Research review paperRegulation of glycolytic flux and overflow metabolism depending on the source of energy generation for energy demand
Introduction
The primary concern of living organisms is the uptake and breakdown of nutrients, together with their metabolism for energy generation (catabolism) and biomass synthesis (anabolism). The cell growth and catabolic rates are modulated by the multi-level regulation machinery consisting of gene expression (transcriptional regulation), post-transcriptional regulation, translation, post-translational regulation for ultimately modulating the metabolic fluxes (or enzymatic reaction rates). The metabolic fluxes are located on top of the hierarchical regulation systems, and represent the outcome of the integrated response of all levels of cellular regulation systems. It is thus important to understand how the metabolic fluxes are regulated from each level of regulation cascade. Adaptive laboratory evolution indicates that the inherent cell metabolism is robust, and new metabolic pathways are rarely created by evolution. Instead, the cell copes with the genetic and environmental perturbations by the combinatorial changes in capacity and activation of inherent metabolic pathways (Fong et al., 2006). Moreover, metabolic fluxes change little after evolution with some flux changes towards overflow metabolism for fast growth (Long et al., 2017).
Although the metabolic regulation mechanisms depend on the growth condition and the organism-specific evolution, some of them are well conserved in wide range of organisms from bacteria, fungi, mammalian cells to higher organisms. This gives us some hint for the in-depth understanding of the metabolic regulation mechanisms for the diverse species and evolutional changes (Smith and Morowitz, 2004). In particular, central carbon metabolism (CCM) is the hub from which the precursors of the cell constituents and energy are generated (Noor et al., 2010).
The energy efficient metabolism with full utilization of respiration is employed at low growth rate with low glucose uptake rate (GUR), while energy inefficient respiro-fermentative metabolism is employed at higher growth rate with higher GUR, showing overflow metabolism in Escherichia coli (Molenaar et al., 2009). This is rather common phenomenon observed also in other bacteria such as Bacillus subtilis (Sonneshein, 2007) and lactic acid bacteria (Teusink et al., 2006), as well as yeast such as Saccharomyces cerevisiae known as Crabtree effect (Crabtree, 1929), and tumor cells and cell lines including cancer cells known as Warburg effect (Warburg, 1956).
The transition from energetically efficient metabolism to inefficient metabolism has been recognized to be determined by a balance between costs of protein synthesis and benefits of enzyme activities, as shown to be a solution to the cost-benefit optimization problem for protein expression (Dekel and Alon, 2005), due to molecular crowding (Beg et al., 2007; Vazquez et al., 2008), or more specifically due to competition for the limited cytosolic membrane space between respiratory chain proteins and nutrient transporters (Zhuang et al., 2011, Szenk et al., 2017). The protein-to-lipid ratio must be kept below a critical level (less than about 50%) to maintain the cell integrity, and thus the available membrane space for proteins to express is limited (Molenaar et al., 2009). The fermentative metabolism is partly employed when the respiratory proteins reach their crowding limit, allowing further ATP production per unit of membrane area. Surface limitation thus forces the cell to modulate the metabolism based on the trade-off between membrane efficiency and ATP yield (Szenk et al., 2017).
The overflow metabolism can be analyzed by combining flux balance analysis (FBA) with molecular crowding (FBAwMC) imposing a global capacity constraint on the total cellular volume occupied by all metabolic enzymes (Beg et al., 2007) or on the total mass of enzymes (Shlomi et al., 2011).
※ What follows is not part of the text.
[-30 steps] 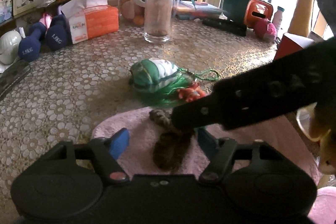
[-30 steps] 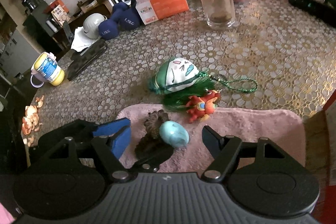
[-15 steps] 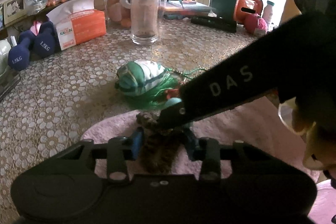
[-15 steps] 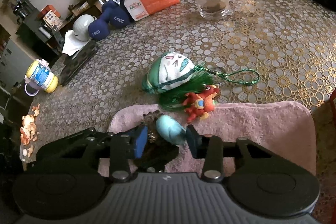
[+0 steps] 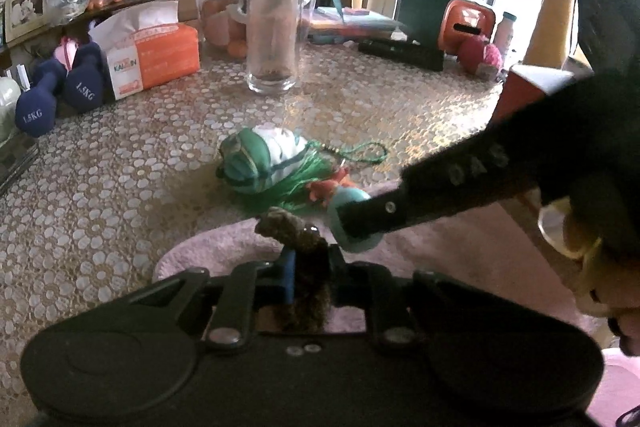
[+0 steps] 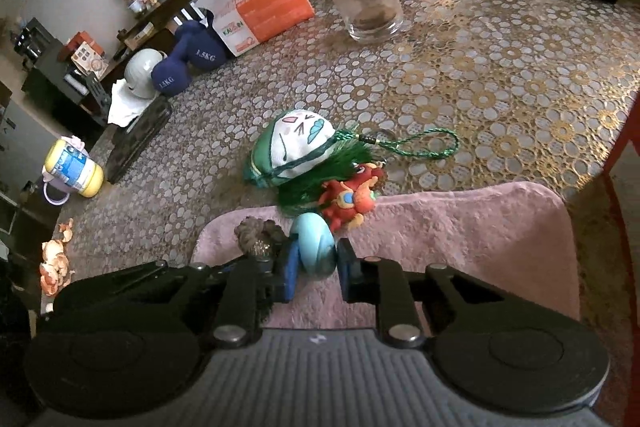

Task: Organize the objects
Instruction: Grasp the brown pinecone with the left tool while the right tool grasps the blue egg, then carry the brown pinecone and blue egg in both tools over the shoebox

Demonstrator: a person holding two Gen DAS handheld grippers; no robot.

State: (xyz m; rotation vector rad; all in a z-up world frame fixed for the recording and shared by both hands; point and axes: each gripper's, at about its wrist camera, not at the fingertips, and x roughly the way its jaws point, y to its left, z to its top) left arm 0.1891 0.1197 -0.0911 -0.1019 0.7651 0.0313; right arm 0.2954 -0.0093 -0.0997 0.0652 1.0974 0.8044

The acetate formation by overflow metabolism can be analyzed by a geneome-scale model (GEM) with FBAwMC by considering the efficiency of the oxidative phosphorylation in E. coli (Beg et al., 2007, Vazquez et al., 2008). The overflow metabolism has been also analyzed for other organisms such as S. cerevisiae (as Crabtree effect) (van Hoek and Marks, 2012, Nilsson and Nielsen 2016), and cancer cells (as Warburg effect) (Shlomi et al., 2011; Vasquez and Oltvai, 2011). The constraints may be imposed on the solvent capacity of cellular compartments (Vazquez and Oltavi, 2016) or cellular membrane (Zhuang et al., 2011, Szenk et al., 2017).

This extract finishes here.